The material below must be output exactly, line for line.
─── INPUT DATA
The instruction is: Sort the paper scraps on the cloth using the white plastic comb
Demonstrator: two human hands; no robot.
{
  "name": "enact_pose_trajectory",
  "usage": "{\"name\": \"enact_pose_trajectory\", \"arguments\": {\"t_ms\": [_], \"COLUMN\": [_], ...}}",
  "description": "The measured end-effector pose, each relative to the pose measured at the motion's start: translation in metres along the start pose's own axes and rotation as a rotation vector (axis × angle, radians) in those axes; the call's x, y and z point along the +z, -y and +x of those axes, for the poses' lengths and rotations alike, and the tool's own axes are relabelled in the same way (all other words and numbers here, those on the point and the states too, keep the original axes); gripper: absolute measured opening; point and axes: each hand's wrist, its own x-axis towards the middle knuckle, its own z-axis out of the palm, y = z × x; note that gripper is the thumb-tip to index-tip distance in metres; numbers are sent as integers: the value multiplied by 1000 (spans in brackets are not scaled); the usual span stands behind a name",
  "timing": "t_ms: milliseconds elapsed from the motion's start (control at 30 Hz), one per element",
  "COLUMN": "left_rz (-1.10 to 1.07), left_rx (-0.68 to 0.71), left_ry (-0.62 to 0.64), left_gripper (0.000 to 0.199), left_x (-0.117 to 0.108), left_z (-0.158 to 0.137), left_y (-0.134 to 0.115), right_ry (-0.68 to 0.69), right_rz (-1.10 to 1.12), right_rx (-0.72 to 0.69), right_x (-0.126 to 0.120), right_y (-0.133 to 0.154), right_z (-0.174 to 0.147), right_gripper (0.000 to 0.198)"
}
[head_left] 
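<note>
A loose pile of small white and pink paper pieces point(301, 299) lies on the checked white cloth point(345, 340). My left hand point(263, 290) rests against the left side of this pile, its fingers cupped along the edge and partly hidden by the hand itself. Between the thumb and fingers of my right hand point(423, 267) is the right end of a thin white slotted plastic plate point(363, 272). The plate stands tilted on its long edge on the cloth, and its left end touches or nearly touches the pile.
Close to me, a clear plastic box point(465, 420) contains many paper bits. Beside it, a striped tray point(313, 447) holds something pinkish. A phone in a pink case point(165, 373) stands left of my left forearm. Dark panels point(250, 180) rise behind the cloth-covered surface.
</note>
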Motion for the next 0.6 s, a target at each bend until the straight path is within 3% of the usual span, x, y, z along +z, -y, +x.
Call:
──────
* _EXERCISE SOLUTION_:
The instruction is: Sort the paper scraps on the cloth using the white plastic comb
Demonstrator: two human hands; no robot.
{
  "name": "enact_pose_trajectory",
  "usage": "{\"name\": \"enact_pose_trajectory\", \"arguments\": {\"t_ms\": [_], \"COLUMN\": [_], ...}}",
  "description": "The measured end-effector pose, each relative to the pose measured at the motion's start: translation in metres along the start pose's own axes and rotation as a rotation vector (axis × angle, radians) in those axes; the call's x, y and z point along the +z, -y and +x of those axes, for the poses' lengths and rotations alike, and the tool's own axes are relabelled in the same way (all other words and numbers here, those on the point and the states too, keep the original axes); gripper: absolute measured opening; point and axes: each hand's wrist, its own x-axis towards the middle knuckle, its own z-axis out of the palm, y = z × x; note that gripper is the thumb-tip to index-tip distance in metres; numbers are sent as integers: the value multiplied by 1000 (spans in brackets are not scaled); the usual span stands behind a name",
  "timing": "t_ms: milliseconds elapsed from the motion's start (control at 30 Hz), one per element",
  "COLUMN": "left_rz (-1.10 to 1.07), left_rx (-0.68 to 0.71), left_ry (-0.62 to 0.64), left_gripper (0.000 to 0.199), left_x (-0.117 to 0.108), left_z (-0.158 to 0.137), left_y (-0.134 to 0.115), right_ry (-0.68 to 0.69), right_rz (-1.10 to 1.12), right_rx (-0.72 to 0.69), right_x (-0.126 to 0.120), right_y (-0.133 to 0.154), right_z (-0.174 to 0.147), right_gripper (0.000 to 0.198)"
}
[head_left] 
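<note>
A loose pile of small white and pink paper pieces point(301, 299) lies on the checked white cloth point(345, 340). My left hand point(263, 290) rests against the left side of this pile, its fingers cupped along the edge and partly hidden by the hand itself. Between the thumb and fingers of my right hand point(423, 267) is the right end of a thin white slotted plastic plate point(363, 272). The plate stands tilted on its long edge on the cloth, and its left end touches or nearly touches the pile.
Close to me, a clear plastic box point(465, 420) contains many paper bits. Beside it, a striped tray point(313, 447) holds something pinkish. A phone in a pink case point(165, 373) stands left of my left forearm. Dark panels point(250, 180) rise behind the cloth-covered surface.
</note>
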Motion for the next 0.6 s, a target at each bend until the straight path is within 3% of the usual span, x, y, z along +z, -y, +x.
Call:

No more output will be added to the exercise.